Publication information
- Publisher: DC Comics IDW Publishing
- Publication date: Series 1: July 2015 — December 2015 Series 2: December 2016 — May 2017
- No. of issues: Series 1: 6 Series 2: 6
- Main character(s): Green Lantern Star Trek

Creative team
- Written by: Mike Johnson
- Penciller: Angel Hernandez

= Star Trek/Green Lantern =

Comic book series

Star Trek/Green Lantern is the name of two American comic book limited featuring a crossover of characters from the Green Lantern and Star Trek franchises.

The first series, Star Trek/Green Lantern: The Spectrum War, was released from July to December 2015.

The second series, Star Trek/Green Lantern: Stranger Worlds, was released from December 2016 to May 2017.

The Star Trek characters include the Enterprise crew, depicted as they are in the J. J. Abrams trilogy.

==Plot==

=== The Spectrum War ===
In an alternate DC universe, the last Guardian, Ganthet, exercises his power to take one each of the remaining power rings to another universe to escape Nekron, the embodiment of death, who has destroyed almost all life in the universe.

In the Star Trek universe, the crew of the Enterprise discover the remains of Ganthet and the power rings on a rogue planet. They accidentally activate the power rings even as they come under attack by a squad of Klingon ships under the command of General Chang. The blue, indigo, and violet rings find new owners among the crew of the Enterprise (Chekov, McCoy, and Uhura, respectively), while the yellow ring finds a new home with Chang. The red and orange rings head into space, eventually finding owners with the son of the leader of the Gorn Hegemony and the Praetor of the Romulan Empire, respectively.

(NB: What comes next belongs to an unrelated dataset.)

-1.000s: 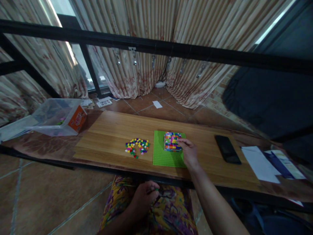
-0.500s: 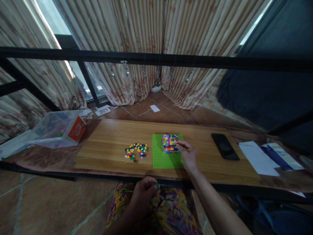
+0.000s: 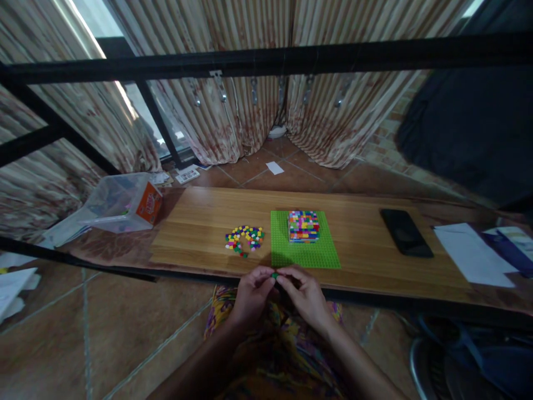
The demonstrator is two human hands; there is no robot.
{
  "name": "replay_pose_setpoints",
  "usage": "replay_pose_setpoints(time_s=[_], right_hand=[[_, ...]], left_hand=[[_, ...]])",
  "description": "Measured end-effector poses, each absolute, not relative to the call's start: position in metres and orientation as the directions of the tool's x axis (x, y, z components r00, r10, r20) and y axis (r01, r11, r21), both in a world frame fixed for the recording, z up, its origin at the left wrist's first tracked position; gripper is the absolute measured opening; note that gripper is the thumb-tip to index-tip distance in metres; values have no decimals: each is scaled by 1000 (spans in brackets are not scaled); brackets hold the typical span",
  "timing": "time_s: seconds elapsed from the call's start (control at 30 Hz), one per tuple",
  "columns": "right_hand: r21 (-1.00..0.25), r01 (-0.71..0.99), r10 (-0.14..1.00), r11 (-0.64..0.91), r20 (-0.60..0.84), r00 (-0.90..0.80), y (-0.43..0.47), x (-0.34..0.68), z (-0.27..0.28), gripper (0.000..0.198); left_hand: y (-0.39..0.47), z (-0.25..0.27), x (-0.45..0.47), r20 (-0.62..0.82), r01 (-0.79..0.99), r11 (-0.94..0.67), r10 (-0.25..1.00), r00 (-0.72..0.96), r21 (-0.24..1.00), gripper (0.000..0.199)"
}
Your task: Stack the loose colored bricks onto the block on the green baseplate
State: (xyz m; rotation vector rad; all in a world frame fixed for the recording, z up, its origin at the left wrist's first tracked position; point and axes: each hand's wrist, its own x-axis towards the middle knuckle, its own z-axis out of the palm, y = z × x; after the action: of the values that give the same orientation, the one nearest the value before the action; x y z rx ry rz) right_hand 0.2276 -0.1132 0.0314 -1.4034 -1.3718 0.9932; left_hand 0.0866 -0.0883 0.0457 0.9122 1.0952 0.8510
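Note:
Between the fingertips of both hands is a small green toy brick point(image 3: 275, 275), just off the near edge of the table. My left hand point(image 3: 255, 291) pinches it from one side and my right hand point(image 3: 303, 293) meets it from the other. Beyond them a bright green studded baseplate point(image 3: 306, 256) lies on the wooden board. On its back part stands a block built of many-coloured bricks point(image 3: 303, 226), several layers high. Loose small bricks point(image 3: 245, 229) in mixed colours lie in a rough ring to the left of the baseplate.
A black phone point(image 3: 406, 232) lies on the right of the wooden board point(image 3: 200, 222), with white paper point(image 3: 472, 253) beyond it. At the left stands a clear plastic box point(image 3: 120, 203) with an orange label. A black metal bar point(image 3: 266, 59) runs across behind the table, before striped curtains.
My right hand has left the coloured block and come back to my left hand at the table's near edge. Both hands now meet at the green brick. The camera view has shifted.

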Motion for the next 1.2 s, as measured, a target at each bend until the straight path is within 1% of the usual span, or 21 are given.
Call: replay_pose_setpoints(time_s=[0.27,0.47,0.53,0.6,0.67,0.73,0.8,0.9,1.0,1.1,1.2], right_hand=[[-966,255,997,43,57,50,-114,226,34,18],[-958,283,997,46,61,42,-115,228,32,19],[-949,308,991,63,96,92,-107,238,31,18],[-936,344,965,80,159,207,-94,255,30,18],[-918,385,910,97,238,339,-76,275,30,19],[-898,424,864,122,306,399,-56,294,31,21],[-870,475,844,136,353,404,-39,307,31,22],[-817,566,838,111,383,388,-22,314,28,23],[-769,632,837,97,406,366,-15,312,24,21],[-758,643,829,106,425,365,-13,310,20,21],[-780,616,826,107,414,381,-11,312,17,21]], left_hand=[[-92,39,86,-310,-76,340,914,262,937,23],[-93,35,87,-330,-59,355,910,250,933,23],[-93,35,87,-334,-49,354,913,233,934,23],[-93,34,86,-338,-38,353,917,210,935,22],[-94,30,86,-353,-31,366,915,197,930,21],[-99,23,86,-374,-28,388,904,208,921,19],[-106,16,88,-396,-7,409,888,234,912,16],[-117,9,90,-420,100,409,857,298,907,10],[-123,10,92,-443,205,394,825,352,896,8],[-123,12,91,-466,264,390,808,361,882,9],[-122,11,90,-479,265,404,798,365,875,11]])
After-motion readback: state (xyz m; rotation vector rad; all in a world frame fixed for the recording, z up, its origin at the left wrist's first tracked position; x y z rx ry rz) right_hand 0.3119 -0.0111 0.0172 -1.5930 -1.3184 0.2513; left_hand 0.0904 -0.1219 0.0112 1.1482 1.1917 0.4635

Hal Jordan arrives, wondering why Ganthet's body is on board the Enterprise, and not long after, Carol Ferris (Star Sapphire) and an injured Saint Walker arrive. Meanwhile, Sinestro, Larfleeze, and Atrocitus are revealed to have survived and contact their respective rings' new owners.

A battle ensues, and it is discovered that three other Green Lanterns - John Stewart, Guy Gardner, and Kilowog - have survived the death of their universe, but what no one has counted on is that Nekron has also made his way to the new universe, and is determined to slaughter it as he did his own, and starts by restoring the destroyed planet Vulcan, and making Black Lanterns out of the populace.

Ultimately, Nekron is defeated by combining the ring energies. Sinestro, Atrocitus, and Larfleeze escape. The Green Lanterns, as well as Star Sapphire and Saint Walker, either join the crew of the Enterprise, or venture to the Earth of the Star Trek universe.

=== Stranger Worlds ===
The last Green Lanterns are dying without a power battery. In response to a distress call from Saint Walker, Hal Jordan and the U.S.S Enterprise arrive and find a Manhunter but are confronted by Sinestro. Captain Kirk believes the planet Oa might exist in the Star Trek reality but are attacked by Manhunters. Meanwhile John Stewart, Guy Gardner, and Kilowog investigate an ambush by Atrocitus at a Starfleet base. Khan kills and steals Atrocitus' ring and becomes a Red Lantern.

Sinestro reaches Oa and frees Parallax from the Green Power Battery. Khan forms his new Augments having escaped Starfleet custody and arrives at the Klingon planet to conquer it. The U.S.S Enterprise and Green Lanterns try to stop Khan and Sinestro, but the Lanterns have lost their power. Kirk gets a power ring to save the other lanterns.

==Reception==
The comic received mostly positive reviews.